Work item —
Each line of the data that includes the string "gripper" is to be copied out.

■ ■ ■ ■

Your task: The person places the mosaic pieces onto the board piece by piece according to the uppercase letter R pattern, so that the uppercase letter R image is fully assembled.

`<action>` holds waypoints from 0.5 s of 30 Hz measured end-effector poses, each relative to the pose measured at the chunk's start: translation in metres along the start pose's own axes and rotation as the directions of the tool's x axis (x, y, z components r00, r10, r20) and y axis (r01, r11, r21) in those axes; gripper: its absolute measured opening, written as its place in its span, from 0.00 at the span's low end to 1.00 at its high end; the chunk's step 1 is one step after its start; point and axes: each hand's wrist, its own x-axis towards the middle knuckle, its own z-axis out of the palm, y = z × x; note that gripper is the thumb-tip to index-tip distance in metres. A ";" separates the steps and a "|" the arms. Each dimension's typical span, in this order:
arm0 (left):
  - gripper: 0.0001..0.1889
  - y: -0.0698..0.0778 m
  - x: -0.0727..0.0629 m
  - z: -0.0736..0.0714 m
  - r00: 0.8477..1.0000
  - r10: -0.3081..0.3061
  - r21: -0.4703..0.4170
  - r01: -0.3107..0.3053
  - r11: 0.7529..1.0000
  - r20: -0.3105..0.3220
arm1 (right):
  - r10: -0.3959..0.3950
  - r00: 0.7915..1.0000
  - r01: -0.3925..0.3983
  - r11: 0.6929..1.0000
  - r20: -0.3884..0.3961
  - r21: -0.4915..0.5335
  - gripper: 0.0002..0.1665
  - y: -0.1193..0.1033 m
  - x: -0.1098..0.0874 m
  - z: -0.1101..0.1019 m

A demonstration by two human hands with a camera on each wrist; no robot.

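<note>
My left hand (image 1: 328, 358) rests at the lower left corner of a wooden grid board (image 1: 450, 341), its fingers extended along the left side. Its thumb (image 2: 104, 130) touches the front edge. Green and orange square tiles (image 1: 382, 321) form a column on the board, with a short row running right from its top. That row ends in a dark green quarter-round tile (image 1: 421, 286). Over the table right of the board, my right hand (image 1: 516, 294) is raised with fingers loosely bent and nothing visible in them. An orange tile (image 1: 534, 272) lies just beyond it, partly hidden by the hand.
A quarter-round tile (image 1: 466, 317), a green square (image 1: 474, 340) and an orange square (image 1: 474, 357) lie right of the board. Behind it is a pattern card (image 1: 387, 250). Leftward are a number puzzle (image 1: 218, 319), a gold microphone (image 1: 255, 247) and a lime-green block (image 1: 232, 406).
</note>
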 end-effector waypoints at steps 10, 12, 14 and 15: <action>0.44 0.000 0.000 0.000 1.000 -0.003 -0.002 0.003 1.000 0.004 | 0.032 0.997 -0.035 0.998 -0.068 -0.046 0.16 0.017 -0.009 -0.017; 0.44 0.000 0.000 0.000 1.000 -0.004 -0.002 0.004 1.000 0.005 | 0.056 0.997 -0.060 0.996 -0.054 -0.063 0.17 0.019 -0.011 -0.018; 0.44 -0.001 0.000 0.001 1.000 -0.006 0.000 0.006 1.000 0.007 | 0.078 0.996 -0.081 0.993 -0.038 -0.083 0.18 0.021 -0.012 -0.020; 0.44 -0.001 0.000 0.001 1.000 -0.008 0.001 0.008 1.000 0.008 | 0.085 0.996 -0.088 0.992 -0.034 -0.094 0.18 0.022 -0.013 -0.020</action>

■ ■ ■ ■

Reply to the exercise —
`<action>` holds waypoints from 0.5 s of 30 Hz measured end-effector poses, each relative to the pose measured at the chunk's start: translation in metres along the start pose's own axes and rotation as the directions of the tool's x axis (x, y, z components r00, r10, r20) and y axis (r01, r11, r21) in those axes; gripper: its absolute measured opening, written as its place in its span, from 0.00 at the span's low end to 1.00 at its high end; the chunk's step 1 is one step after its start; point and axes: each hand's wrist, its own x-axis towards the middle knuckle, its own z-axis out of the palm, y = z × x; note that gripper is the thumb-tip to index-tip distance in metres. A ";" separates the steps and a "|" the arms. Each dimension's typical span, in this order:
  - gripper: 0.0001..0.1889
  - gripper: 0.0002..0.1665

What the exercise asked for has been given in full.